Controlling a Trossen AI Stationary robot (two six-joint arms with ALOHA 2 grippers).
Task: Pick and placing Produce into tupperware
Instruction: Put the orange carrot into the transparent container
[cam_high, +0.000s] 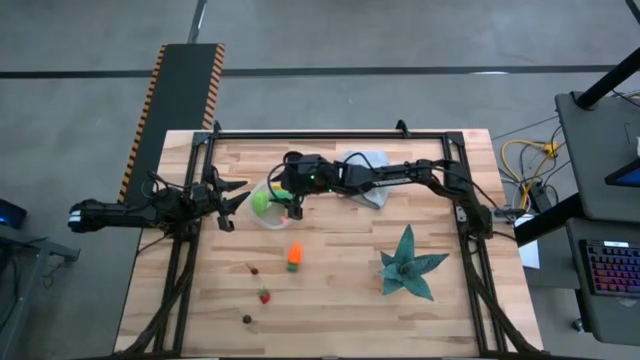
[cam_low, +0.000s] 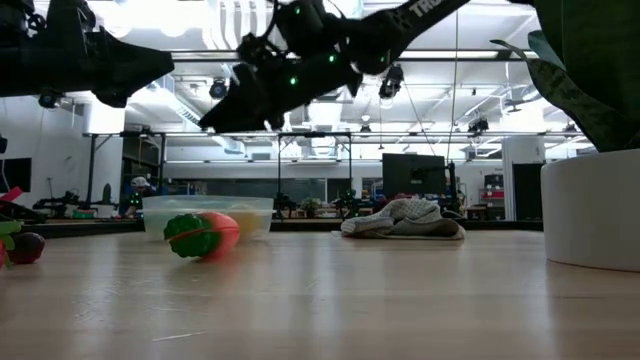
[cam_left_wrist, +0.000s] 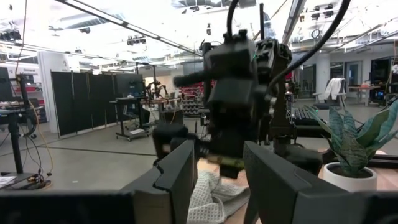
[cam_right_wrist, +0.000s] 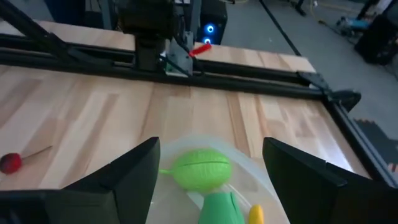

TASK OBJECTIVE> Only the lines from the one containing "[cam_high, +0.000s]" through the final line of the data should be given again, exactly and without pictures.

YOUR RESPONSE>
[cam_high, +0.000s] 
[cam_low, +0.000s] 
[cam_left_wrist, +0.000s] 
[cam_right_wrist, +0.000s] 

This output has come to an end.